Science & Tech

Mutated tribe can swim to bottom of ocean after developing 'sea nomad gene'

Mutated tribe can swim to bottom of ocean after developing 'sea nomad gene'
These Guys Can Hold Their Breath for 13 Minutes

The Bajau tribe of Indonesia have become the first known humans to genetically adapt to diving.

The tribe live an extremely amphibious life, and have now been proven to possess the genetic makeup to do so.

Living off the coasts of Indonesia for more than 1,000 years, the Bajau people live in houseboats, spending a high quantity of their lives in the sea.

As expected, they're highly skilled when it comes to free diving and fishing with spears, as well as possessing extraordinary lung capacities and strong swimming capabilities.

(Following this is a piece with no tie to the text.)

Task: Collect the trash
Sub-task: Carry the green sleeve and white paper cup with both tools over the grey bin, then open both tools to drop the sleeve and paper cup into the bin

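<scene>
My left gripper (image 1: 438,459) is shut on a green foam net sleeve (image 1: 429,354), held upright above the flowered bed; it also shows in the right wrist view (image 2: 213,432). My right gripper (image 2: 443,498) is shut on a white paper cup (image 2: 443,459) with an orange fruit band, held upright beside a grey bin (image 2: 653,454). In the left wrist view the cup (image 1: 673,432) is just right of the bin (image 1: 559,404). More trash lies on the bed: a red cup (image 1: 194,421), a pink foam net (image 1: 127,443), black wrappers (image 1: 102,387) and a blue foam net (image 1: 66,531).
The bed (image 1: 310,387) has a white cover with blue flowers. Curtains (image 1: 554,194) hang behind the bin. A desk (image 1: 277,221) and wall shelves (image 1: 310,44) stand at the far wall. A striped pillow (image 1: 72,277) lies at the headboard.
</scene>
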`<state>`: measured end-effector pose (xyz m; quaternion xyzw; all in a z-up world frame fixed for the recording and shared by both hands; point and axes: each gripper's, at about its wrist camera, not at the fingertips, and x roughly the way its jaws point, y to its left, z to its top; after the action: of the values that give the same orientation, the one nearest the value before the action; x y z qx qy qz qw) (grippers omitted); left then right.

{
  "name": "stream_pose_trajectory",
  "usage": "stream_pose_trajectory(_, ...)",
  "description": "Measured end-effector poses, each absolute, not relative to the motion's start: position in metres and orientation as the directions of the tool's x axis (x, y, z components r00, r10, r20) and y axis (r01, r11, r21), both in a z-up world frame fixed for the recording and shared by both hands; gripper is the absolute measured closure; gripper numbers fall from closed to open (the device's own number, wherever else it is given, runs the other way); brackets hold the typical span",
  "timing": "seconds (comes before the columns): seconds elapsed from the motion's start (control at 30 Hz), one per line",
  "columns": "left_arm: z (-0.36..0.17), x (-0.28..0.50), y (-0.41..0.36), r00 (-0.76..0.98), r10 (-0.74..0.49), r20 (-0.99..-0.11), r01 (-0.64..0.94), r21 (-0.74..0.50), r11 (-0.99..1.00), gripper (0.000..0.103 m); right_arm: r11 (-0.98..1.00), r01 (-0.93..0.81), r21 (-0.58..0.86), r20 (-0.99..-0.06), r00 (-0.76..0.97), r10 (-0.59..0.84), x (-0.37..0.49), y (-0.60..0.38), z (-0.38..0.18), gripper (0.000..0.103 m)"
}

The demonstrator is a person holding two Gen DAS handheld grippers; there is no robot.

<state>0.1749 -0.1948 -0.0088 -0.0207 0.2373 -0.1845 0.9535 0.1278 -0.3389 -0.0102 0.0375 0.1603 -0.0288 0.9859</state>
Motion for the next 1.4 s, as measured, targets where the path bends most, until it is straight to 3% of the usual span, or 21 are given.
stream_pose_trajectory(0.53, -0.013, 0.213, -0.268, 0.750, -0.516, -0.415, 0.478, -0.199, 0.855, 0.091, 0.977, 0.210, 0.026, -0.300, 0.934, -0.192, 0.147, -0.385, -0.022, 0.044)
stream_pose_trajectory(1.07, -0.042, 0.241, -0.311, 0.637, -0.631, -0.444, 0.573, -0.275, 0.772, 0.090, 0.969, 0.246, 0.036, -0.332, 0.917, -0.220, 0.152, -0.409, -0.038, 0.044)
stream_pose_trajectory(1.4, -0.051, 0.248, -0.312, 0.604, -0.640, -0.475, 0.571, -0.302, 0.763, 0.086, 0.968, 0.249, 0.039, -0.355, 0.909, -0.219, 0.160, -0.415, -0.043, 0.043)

Members of the tribe can dive up to 230 feet using just a set of weights and a pair of wooden goggles.

Speaking to the BBC, Melissa Ilardo, from Cambridge University, said, "they dive repeatedly for eight hours a day, spending about 60 percent of their time underwater."

But it turns out that it's not just their skills that help them achieve this, but also a unique genetic mutation - known as the 'sea nomad gene' - that also aids in their diving ability. They have extra large spleens.

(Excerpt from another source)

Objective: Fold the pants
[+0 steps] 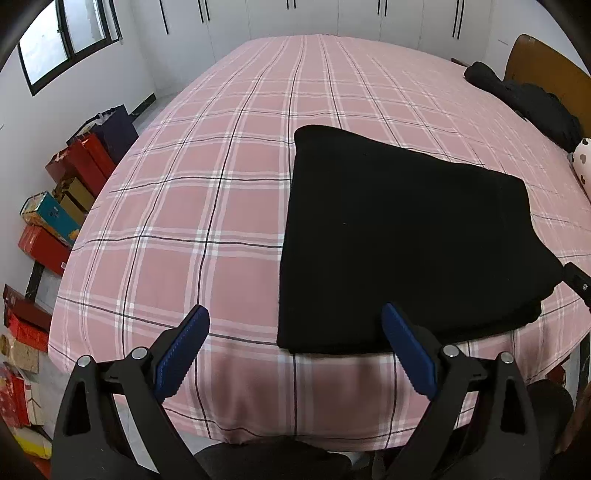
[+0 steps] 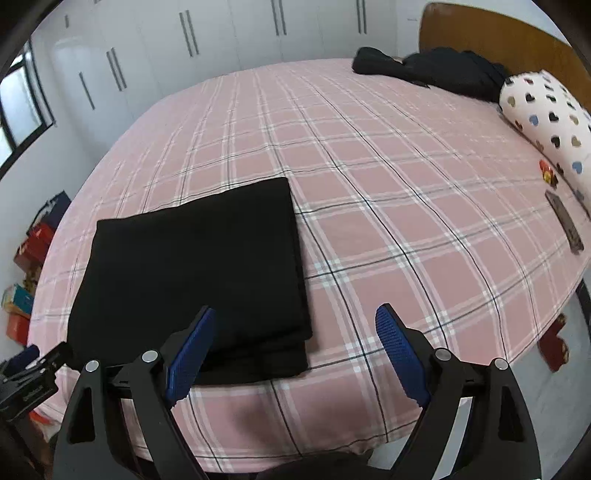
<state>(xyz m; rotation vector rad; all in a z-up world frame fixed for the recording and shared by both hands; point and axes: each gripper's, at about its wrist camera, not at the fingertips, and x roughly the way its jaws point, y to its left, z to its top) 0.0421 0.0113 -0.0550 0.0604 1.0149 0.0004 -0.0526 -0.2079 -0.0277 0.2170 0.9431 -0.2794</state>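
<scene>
The black pants (image 1: 402, 240) lie folded into a flat rectangle on the pink plaid bed (image 1: 207, 177), near its front edge. They also show in the right wrist view (image 2: 192, 266). My left gripper (image 1: 295, 317) is open and empty, held above the bed's front edge just left of the pants' near left corner. My right gripper (image 2: 295, 314) is open and empty, above the pants' near right corner. The right gripper's tip shows at the right edge of the left wrist view (image 1: 576, 280), and the left gripper shows at the left edge of the right wrist view (image 2: 29, 373).
A pile of dark clothes (image 2: 436, 70) and a heart-print pillow (image 2: 546, 118) lie by the wooden headboard (image 2: 498, 33). A phone (image 2: 565, 221) and a small red object (image 2: 546, 171) lie at the bed's right side. Boxes and bags (image 1: 55, 206) line the floor at left.
</scene>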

The tribe that evolved to stay underwater longer – BBC

The spleen kicks in when a body is submerged in water, highlighting its key role in the human dive response. The spleen contracts to inject oxygenated red blood cells into the circulation - which can up the oxygen in a human's blood by nine percent.

So it makes sense that by having a larger spleen, Bajau people have a genetic advantage when swimming underwater.

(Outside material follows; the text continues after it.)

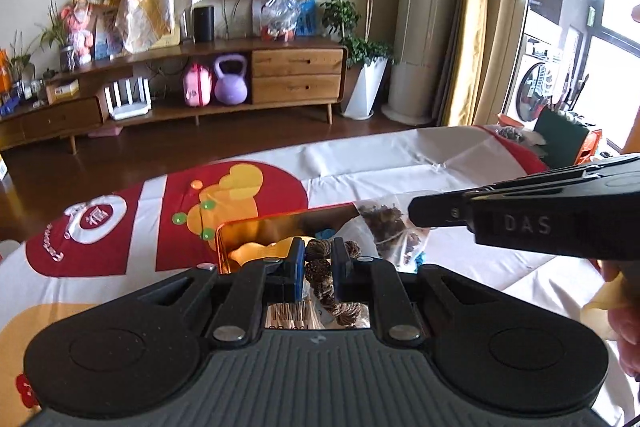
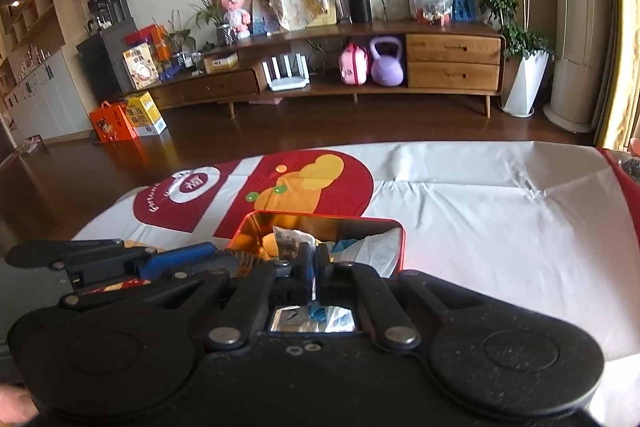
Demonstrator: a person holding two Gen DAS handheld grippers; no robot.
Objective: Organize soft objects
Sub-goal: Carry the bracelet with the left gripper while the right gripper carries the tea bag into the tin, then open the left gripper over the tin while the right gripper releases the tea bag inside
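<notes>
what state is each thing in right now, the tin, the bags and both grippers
left gripper: shut on the brown dried bundle
right gripper: shut, apparently pinching a clear bag of dried brown pieces
red tin: open, no lid on, packets inside
tablecloth: spread flat, creased

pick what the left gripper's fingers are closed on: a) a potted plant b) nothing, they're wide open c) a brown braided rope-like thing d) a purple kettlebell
c: in the left wrist view the left gripper has its fingers pinched on a brown braided rope-like piece, held over the open red tin on the table.
</notes>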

Dr. Ilardo said: "There's not a lot of information out there about human spleens in terms of physiology and genetics, but we know that deep diving seals, like the Weddell seal, have disproportionately large spleens.

"We believe that in the Bajau they have an adaptation that increases thyroid hormone levels and therefore increases their spleen size.

"It’s been shown in mice that thyroid hormones and spleen size are connected. If you genetically alter mice to have an absence of the thyroid hormone T4, their spleen size is drastically reduced, but this effect is actually reversible with an injection of T4."

It's difficult to know exactly how long the Bajau people remain underwater, but some claim to have been under the sea for as long as 13 minutes.

Sadly, their lifestyles are currently under threat.

Their nomadic ways mean they can struggle to gain citizenship, plus commercial fishing has devastated their food supply.